--- INFORMATION PROVIDED ---

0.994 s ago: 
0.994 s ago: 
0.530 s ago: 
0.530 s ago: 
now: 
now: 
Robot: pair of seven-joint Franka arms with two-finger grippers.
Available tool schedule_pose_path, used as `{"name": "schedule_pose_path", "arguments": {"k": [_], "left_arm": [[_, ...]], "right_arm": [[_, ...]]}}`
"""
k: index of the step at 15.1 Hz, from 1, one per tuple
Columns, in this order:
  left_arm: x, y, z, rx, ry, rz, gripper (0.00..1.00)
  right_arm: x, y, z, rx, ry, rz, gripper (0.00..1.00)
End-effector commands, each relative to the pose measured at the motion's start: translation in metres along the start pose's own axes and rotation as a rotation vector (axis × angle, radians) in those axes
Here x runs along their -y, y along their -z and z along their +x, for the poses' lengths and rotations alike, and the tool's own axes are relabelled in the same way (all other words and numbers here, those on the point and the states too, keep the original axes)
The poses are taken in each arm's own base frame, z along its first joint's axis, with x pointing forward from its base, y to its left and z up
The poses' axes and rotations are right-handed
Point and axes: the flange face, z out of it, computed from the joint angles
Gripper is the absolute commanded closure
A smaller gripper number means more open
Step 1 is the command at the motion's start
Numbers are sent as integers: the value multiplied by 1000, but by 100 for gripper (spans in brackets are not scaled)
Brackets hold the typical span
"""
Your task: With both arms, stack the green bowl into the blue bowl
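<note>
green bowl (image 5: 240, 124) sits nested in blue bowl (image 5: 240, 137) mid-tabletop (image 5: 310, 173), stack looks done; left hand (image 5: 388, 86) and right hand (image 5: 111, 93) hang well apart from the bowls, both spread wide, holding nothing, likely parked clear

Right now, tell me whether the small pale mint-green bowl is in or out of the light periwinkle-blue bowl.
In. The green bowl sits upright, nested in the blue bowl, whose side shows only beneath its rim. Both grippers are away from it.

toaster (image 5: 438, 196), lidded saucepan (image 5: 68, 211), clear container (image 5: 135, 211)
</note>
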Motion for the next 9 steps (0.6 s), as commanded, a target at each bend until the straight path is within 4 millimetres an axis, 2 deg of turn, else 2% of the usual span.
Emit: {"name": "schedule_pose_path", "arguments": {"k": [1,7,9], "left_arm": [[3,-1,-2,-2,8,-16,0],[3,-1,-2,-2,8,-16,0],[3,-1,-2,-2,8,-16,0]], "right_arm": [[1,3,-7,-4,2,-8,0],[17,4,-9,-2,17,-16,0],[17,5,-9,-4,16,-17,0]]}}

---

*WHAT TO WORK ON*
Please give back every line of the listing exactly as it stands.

*ANSWER TO THIS EXERCISE*
0.994 s ago: 
0.994 s ago: 
0.530 s ago: 
0.530 s ago: 
now: 
now: 
Robot: pair of seven-joint Franka arms with two-finger grippers.
Available tool schedule_pose_path, used as `{"name": "schedule_pose_path", "arguments": {"k": [_], "left_arm": [[_, ...]], "right_arm": [[_, ...]]}}`
"""
k: index of the step at 15.1 Hz, from 1, one per tuple
Columns, in this order:
  left_arm: x, y, z, rx, ry, rz, gripper (0.00..1.00)
  right_arm: x, y, z, rx, ry, rz, gripper (0.00..1.00)
End-effector commands, each relative to the pose measured at the motion's start: translation in metres along the start pose's own axes and rotation as a rotation vector (axis × angle, radians) in those axes
Here x runs along their -y, y along their -z and z along their +x, for the poses' lengths and rotations alike, and the tool's own axes are relabelled in the same way (all other words and numbers here, those on the point and the states too, keep the original axes)
The poses are taken in each arm's own base frame, z along its first joint's axis, with x pointing forward from its base, y to its left and z up
The poses' axes and rotations are right-handed
Point and axes: the flange face, z out of it, computed from the joint angles
Gripper is the absolute commanded closure
A smaller gripper number means more open
Step 1 is the command at the motion's start
Numbers are sent as integers: the value multiplied by 1000, but by 100 for gripper (spans in brackets are not scaled)
Brackets hold the typical span
"""
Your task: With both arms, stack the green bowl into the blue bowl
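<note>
green bowl (image 5: 240, 124) sits nested in blue bowl (image 5: 240, 137) mid-tabletop (image 5: 310, 173), stack looks done; left hand (image 5: 388, 86) and right hand (image 5: 111, 93) hang well apart from the bowls, both spread wide, holding nothing, likely parked clear

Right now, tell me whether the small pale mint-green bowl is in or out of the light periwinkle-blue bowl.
In. The green bowl sits upright, nested in the blue bowl, whose side shows only beneath its rim. Both grippers are away from it.

toaster (image 5: 438, 196), lidded saucepan (image 5: 68, 211), clear container (image 5: 135, 211)
</note>
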Motion for the next 9 steps (0.6 s), as commanded, a target at each bend until the straight path is within 4 millimetres an axis, 2 deg of turn, else 2% of the usual span.
Emit: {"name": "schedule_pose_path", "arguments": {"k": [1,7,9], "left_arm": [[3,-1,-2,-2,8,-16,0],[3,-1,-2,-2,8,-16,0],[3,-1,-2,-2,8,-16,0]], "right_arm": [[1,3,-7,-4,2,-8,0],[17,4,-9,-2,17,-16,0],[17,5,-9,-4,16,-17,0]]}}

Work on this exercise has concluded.